Average house price movements across the country, which is what the report focuses on, appear to have levelled off in the earlier part of this year, when the resumption of demand in areas across the country was strong enough to halt any further decline in property values.
The first areas to reach this situation were Mallorca, Ibiza and the Costa del Sol, whose turning point came in 2012, followed by Madrid, Barcelona and cities such as Valencia, Sevilla, Málaga and Bilbao. By 2015 the recovery had spread to large parts of the country, leaving only areas such as Extremadura, La Mancha and some of the rural northern regions to still register drops in prices. Now growth is gathering pace across the country, as evidenced by new construction activity, these regions too are expected to slowly recover and stabilise in terms of values.
Where nominal house prices still showed a year-on-year drop of 1,6% on a national level in 2013, by 2014 they had levelled off and for the immediate future an annual increase of 2,5% is predicted, taking prices back to the boom-year level of 2004 by 2016. It may, however, still be a while before the previous peak of 2008 is surpassed, as while luxury markets such as Marbella are forging ahead strongly there remains a glut of properties in some parts of the country.

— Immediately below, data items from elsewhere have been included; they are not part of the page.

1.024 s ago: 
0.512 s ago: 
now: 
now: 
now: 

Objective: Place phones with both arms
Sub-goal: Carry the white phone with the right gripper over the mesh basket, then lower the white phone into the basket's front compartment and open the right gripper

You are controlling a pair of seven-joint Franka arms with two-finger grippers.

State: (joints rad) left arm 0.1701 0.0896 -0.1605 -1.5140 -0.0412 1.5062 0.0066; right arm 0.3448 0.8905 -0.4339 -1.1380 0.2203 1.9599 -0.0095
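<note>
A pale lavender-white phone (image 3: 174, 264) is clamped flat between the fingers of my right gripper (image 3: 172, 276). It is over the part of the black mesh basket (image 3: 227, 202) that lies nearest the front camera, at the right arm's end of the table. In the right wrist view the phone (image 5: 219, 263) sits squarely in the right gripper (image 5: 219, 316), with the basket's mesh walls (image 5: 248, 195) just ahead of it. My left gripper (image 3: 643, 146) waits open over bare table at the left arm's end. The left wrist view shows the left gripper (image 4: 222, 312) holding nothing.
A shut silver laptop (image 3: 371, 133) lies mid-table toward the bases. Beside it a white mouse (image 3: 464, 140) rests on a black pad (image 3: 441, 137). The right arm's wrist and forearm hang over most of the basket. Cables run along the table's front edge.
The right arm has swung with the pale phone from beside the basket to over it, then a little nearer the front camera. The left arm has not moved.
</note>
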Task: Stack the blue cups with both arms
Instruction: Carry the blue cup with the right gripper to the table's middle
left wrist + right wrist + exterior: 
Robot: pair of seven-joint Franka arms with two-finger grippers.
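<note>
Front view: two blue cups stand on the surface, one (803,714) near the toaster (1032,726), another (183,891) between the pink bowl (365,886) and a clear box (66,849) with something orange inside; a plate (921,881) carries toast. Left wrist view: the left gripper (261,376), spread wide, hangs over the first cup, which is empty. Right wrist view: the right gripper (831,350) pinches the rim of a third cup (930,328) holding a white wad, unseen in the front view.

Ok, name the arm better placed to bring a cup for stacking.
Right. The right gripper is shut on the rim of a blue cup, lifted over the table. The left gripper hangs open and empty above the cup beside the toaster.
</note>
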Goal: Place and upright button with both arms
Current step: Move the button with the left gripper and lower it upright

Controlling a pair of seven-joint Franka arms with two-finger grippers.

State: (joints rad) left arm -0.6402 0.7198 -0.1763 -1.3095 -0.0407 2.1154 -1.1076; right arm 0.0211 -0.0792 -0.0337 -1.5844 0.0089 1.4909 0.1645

It is only once stock of this kind is totally absorbed that prices will really begin to recover across the county.
Having said that, already property values are outpacing the official CPI (Consumer Price Index) inflation rate, and are expected to pull further ahead in the coming years. This means that real estate is again becoming a good investment that outperforms the markets as it – particularly in strong areas such as Marbella – grows on the back of strong demand. As economic growth (expected to be 3% this year) gathers pace, unemployment drops and wages slowly begin to rise, this effect will spread across the country.
Another factor that should be reinforcing the national market is the strengthening of the banks over the past few years and the resultant return of mortgage lending – currently at highly attractive low interest rates. What’s more, at 33% the affordability ratio of property in relation to incomes is now at a far healthier level than the 49% it had reached by 2008, when property price increases far outstripped the growth of income and savings. All these factors point to recovery and growth in the Spanish real estate market, with the accompanying upward movement in property prices.